By this, I don’t think she meant we don’t need things like food and water, companionship, a roof over our heads, a job, etc. In her context and experience, I would suggest she meant to convey the greatest value of Jesus in comparison to other things. I mean, her freedom, livelihood, family, etc., were all taken away from her by the Nazis. But when all other things of value were taken away, she still had Jesus. Her love/trust in Jesus, albeit with struggle, deepened. I am thankful one of the things this virus is revealing to me, is, my most true and deep love is not as consistently in Jesus as much as I long for it to be. If we are worshippers of the One True God, in our lives of “ascent”, as we walk this road, our deepest heart’s desire is to know and to love Him, to obey Him (Ezek.36:24-26). This pandemic has caused me to slow down and reflect more upon God, and, how little I love Him, yet how much I truly long to love Him.

This blog’s title is “Walk With Me”. In this entry, “Ascending During Covid-19”, I’ve shared with you things this virus has confronted me with.

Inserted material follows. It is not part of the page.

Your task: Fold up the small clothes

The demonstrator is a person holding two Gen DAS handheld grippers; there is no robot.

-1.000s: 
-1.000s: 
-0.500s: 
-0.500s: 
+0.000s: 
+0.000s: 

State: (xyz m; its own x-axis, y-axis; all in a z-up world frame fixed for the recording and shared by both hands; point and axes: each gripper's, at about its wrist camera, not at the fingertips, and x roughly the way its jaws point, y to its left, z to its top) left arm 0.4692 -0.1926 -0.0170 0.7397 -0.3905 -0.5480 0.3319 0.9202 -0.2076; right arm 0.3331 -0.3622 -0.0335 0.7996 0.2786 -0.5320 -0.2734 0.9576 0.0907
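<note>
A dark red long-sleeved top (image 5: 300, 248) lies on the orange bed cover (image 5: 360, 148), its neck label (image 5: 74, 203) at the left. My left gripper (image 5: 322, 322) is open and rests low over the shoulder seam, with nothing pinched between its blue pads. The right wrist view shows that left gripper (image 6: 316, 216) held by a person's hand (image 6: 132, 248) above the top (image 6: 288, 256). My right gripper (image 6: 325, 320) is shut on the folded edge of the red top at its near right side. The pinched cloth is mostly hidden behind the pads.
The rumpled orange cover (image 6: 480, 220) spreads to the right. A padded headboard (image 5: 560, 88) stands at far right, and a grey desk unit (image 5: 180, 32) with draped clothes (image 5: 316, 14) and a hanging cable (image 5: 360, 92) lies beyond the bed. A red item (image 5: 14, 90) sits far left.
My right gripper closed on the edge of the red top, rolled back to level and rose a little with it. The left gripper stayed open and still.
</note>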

My purpose is to encourage you. I hope you will feel like you can keep walking, keep ascending. My final word would be to remind you of the good news of Jesus’ “descent”. Because the Word became flesh and dwelt among us (John 1:14), we don’t have to feel like it is necessary for us to “ascend” in the sense that God’s heart, and a relationship with Him is hard to find. No! We do not have to “say in our heart, ‘Who will ascend into heaven?’ (that is, to bring Christ down), or ‘Who will descend into the deep?’ (that is, to bring Christ up from the dead). But what does it say? “The word is near you; it is in your mouth and in your heart,” that is, the message concerning faith that we proclaim: If you declare with your mouth, “Jesus is Lord,” and believe in your heart that God raised him from the dead, you will be saved.” (Rom. 10:6-9). All of that to say (!), Jesus came down to us, so we would be able to come to Him. While a walk of faith is quite vigorous and requires our all, the life of salvation is not something we aspire to. It is something we receive by faith. Brother, sister, friend, keep walking, even in this time of pandemic. Remember, we are not in control of our lives, but the One who is in control of our lives, is of highest value. He is our greatest desire and love. Walk with Him. And, if I can help encourage you in your walk, walk with me.